De regiegroep Passend onderwijs adviseert over de toekenning van aanvragen voor een stimuleringssubsidie. Partijen die een subsidie aanvragen dienen het advies van de regiegroep bij hun aanvraag te voegen. De regiegroep kijkt bij de advisering in ieder geval naar de compleetheid van documenten, of de aanvraag voldoet aan de criteria en of het initiatief nieuw is, dat wil zeggen op het moment van aanvraag nog niet operationeel.

De regiegroep hanteert een maximale termijn van 21 dagen om advies uit te brengen. Dit advies kan aangevraagd worden bij de regiegroep Passend onderwijs (Infopunt Passend onderwijs, Varrolaan 60, 3584 BW Utrecht).

In 2008 wordt deze termijn bekort om de aanvragen nog in dit jaar te kunnen laten afhandelen door CFI. In 2008 worden alle aanvragen die op 12 november bij de regiegroep binnen zijn nog voorzien van een advies. In 2008 zal de regiegroep het advies rechtstreeks naar CFI zenden, zodat het daar op 15 november binnen is en nog in 2008 betaling kan plaatsvinden.

In 2009 en 2010 voegt de subsidieaanvrager zélf het advies van de regiegroep bij de aanvraag.

Artikel 8

De subsidie wordt overgemaakt op de eerstvolgende wettelijke betaaltermijn na de datum waarop de beschikking is afgegeven.

Een format voor het verslag van de activiteiten en de bereikte resultaten is te vinden op www.passendonderwijs.nl.
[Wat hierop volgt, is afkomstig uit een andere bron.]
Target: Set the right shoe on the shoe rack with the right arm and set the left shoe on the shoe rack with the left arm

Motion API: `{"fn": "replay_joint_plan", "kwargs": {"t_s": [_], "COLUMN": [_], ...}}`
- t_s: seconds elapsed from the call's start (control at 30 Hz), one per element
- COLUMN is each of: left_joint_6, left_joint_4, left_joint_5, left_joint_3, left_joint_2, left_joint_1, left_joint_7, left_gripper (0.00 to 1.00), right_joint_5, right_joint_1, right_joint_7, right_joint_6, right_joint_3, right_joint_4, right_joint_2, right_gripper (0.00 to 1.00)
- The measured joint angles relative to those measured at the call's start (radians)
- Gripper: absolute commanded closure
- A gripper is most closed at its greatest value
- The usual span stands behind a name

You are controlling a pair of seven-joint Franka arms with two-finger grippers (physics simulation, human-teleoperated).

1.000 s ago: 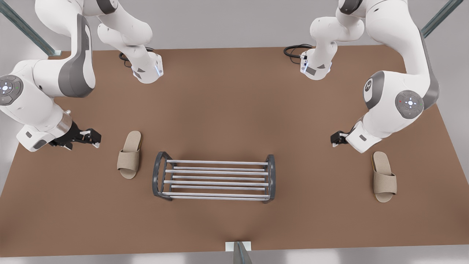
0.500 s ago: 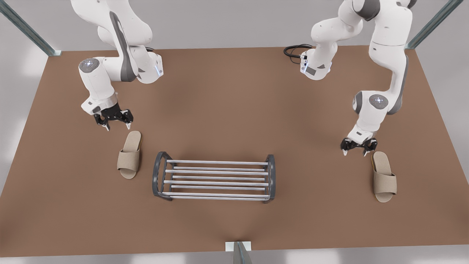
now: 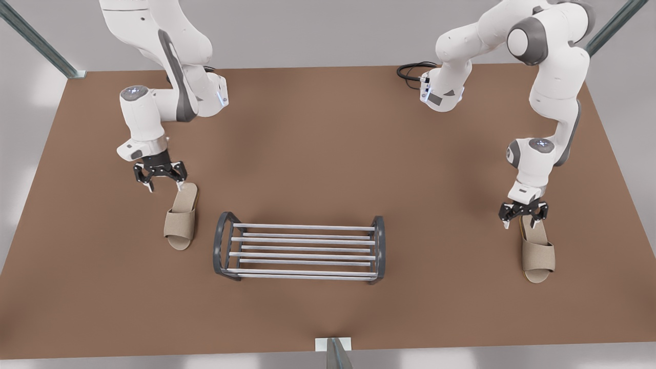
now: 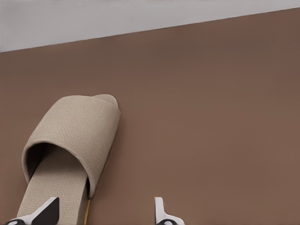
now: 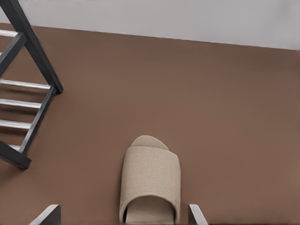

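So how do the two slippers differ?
The right shoe lies close beside the shoe rack; the left shoe lies far from it. The right shoe sits centred before the open right gripper, the left shoe off-centre before the open left gripper. Both are identical beige.

The right gripper [image 3: 165, 188] has moved in from the worktop's [image 3: 328, 154] edge at the front view's left. It has turned from level to pointing down and now hangs at the heel of the right shoe [image 3: 180, 218]. The left gripper [image 3: 519, 223] has likewise dropped to the heel of the left shoe [image 3: 537, 251].
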Motion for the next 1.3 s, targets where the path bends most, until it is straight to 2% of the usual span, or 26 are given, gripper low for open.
{"fn": "replay_joint_plan", "kwargs": {"t_s": [0.1,0.33,0.63,0.77,1.13,1.2,1.23,1.3], "left_joint_6": [0.014,0.028,0.033,0.034,0.035,0.035,0.035,0.035], "left_joint_4": [0.060,0.158,0.206,0.232,0.255,0.254,0.254,0.252], "left_joint_5": [0.004,0.005,0.006,0.007,0.005,0.005,0.005,0.002], "left_joint_3": [0.001,0.002,0.025,0.024,0.023,0.022,0.022,0.022], "left_joint_2": [0.059,0.159,0.205,0.199,0.222,0.222,0.222,0.222], "left_joint_1": [-0.001,0.000,-0.001,-0.002,-0.008,-0.007,-0.007,-0.008], "left_joint_7": [0.005,0.013,0.019,0.021,0.023,0.024,0.024,0.024], "left_gripper": [0.01,0.01,0.01,0.01,0.01,0.07,0.24,0.31], "right_joint_5": [0.000,0.000,-0.002,-0.004,-0.001,-0.001,0.000,0.000], "right_joint_1": [-0.025,-0.027,-0.061,-0.116,-0.135,-0.135,-0.135,-0.135], "right_joint_7": [0.009,0.017,0.016,0.002,-0.036,-0.042,-0.044,-0.049], "right_joint_6": [0.115,0.257,0.330,0.363,0.392,0.394,0.394,0.395], "right_joint_3": [0.013,0.022,0.012,0.013,0.004,0.001,-0.003,-0.009], "right_joint_4": [-0.045,-0.014,0.039,0.031,0.088,0.110,0.117,0.123], "right_joint_2": [0.112,0.218,0.358,0.358,0.455,0.476,0.484,0.491], "right_gripper": [0.00,0.00,0.00,0.00,0.00,0.00,0.00,0.00]}}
De financiële verantwoording verloopt via de jaarrekening van de subsidieontvanger.

Artikel 9

Deze informatieplicht betreft voornamelijk het aanleveren van de nodige informatie aan de Evaluatiecommissie Passend Onderwijs ten behoeve van de evaluatie van en advisering over vervolgstappen in het invoeringsproces Passend onderwijs en het verspreiden van goede voorbeelden.
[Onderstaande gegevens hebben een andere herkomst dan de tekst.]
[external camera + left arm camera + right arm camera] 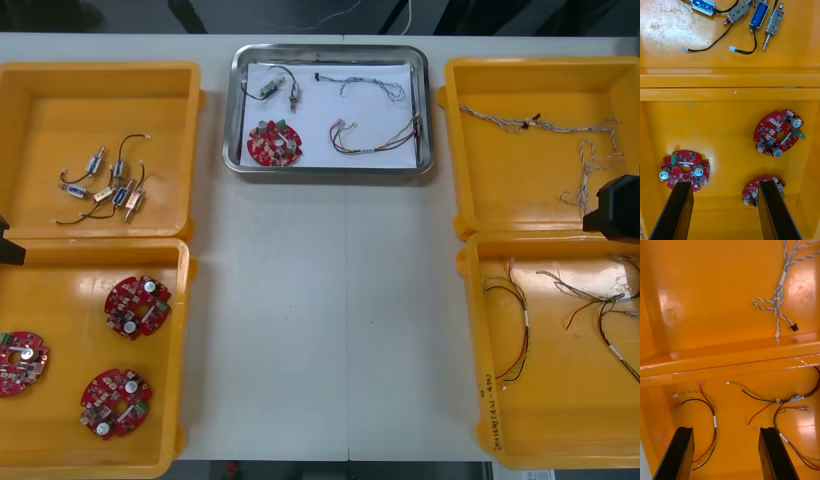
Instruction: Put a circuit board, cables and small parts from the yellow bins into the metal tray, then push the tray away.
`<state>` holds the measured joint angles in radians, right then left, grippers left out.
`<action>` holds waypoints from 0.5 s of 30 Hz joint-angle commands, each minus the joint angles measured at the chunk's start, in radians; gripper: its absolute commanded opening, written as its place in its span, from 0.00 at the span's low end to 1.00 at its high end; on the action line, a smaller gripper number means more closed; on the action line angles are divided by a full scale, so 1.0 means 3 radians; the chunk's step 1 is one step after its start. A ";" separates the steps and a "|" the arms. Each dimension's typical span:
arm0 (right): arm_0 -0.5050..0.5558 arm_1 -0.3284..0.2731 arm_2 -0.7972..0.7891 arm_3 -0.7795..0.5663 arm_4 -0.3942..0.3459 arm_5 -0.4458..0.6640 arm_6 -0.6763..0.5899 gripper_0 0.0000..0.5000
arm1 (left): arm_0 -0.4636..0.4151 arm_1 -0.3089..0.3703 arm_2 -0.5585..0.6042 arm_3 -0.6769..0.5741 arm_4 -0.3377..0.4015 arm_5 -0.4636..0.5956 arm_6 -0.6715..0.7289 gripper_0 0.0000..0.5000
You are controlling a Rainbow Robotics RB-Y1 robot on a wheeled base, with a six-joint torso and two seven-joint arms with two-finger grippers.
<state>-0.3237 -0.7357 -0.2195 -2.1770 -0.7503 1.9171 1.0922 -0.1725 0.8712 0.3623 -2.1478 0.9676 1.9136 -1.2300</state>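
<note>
I see the metal tray at the far middle of the table, holding a circuit board, cables and a small metal part. The left gripper is open over the near left bin, with a board at each fingertip. The right gripper is open above the red and yellow cables.

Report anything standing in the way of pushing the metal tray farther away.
Nothing visible does. The metal tray lies between the far yellow bins, and nothing lies on the table beyond its far rim.
</note>
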 commanded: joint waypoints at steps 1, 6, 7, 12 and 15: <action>0.0230 -0.0120 -0.0271 -0.0024 -0.0061 0.0009 0.0143 1.00 | 0.0043 0.0139 0.0086 -0.0086 0.0021 0.0021 -0.0200 1.00; 0.0358 -0.0166 -0.0347 -0.0030 -0.0097 0.0009 0.0194 1.00 | 0.0043 0.0139 0.0086 -0.0086 0.0021 0.0021 -0.0200 1.00; 0.0373 -0.0181 -0.0347 -0.0030 -0.0112 0.0009 0.0205 1.00 | 0.0043 0.0139 0.0086 -0.0086 0.0021 0.0021 -0.0200 1.00; 0.0404 -0.0243 -0.0347 -0.0040 -0.0184 0.0009 0.0251 1.00 | 0.0043 0.0139 0.0086 -0.0086 0.0021 0.0021 -0.0200 1.00; 0.0404 -0.0248 -0.0347 -0.0035 -0.0286 0.0009 0.0281 1.00 | 0.0043 0.0139 0.0086 -0.0086 0.0021 0.0021 -0.0200 1.00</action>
<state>-0.2147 -0.7661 -0.2951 -2.1770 -0.8128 1.9171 1.1051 -0.1725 0.8712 0.3623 -2.1479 0.9676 1.9136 -1.2300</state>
De Staatssecretaris van Onderwijs, Cultuur en Wetenschap,

S.A.M. Dijksma.


XNoot
1

Gewijzigde motie van het lid Kraneveldt-van der Veen c.s. ter vervanging van die gedrukt is onder nr. 3, aangenomen op 1 juli 2008 (Kamerstukken 2007–2008, 31 497, nr. 7).

XNoot
2

Zie ‘Kompas op passend onderwijs, verslag volgsysteem voorjaar 2008’, bijlage bij de voortgangsrapportage aan de Tweede Kamer van juni 2008 (Kamerstukken 2007–2008, 31 497, nr. 1).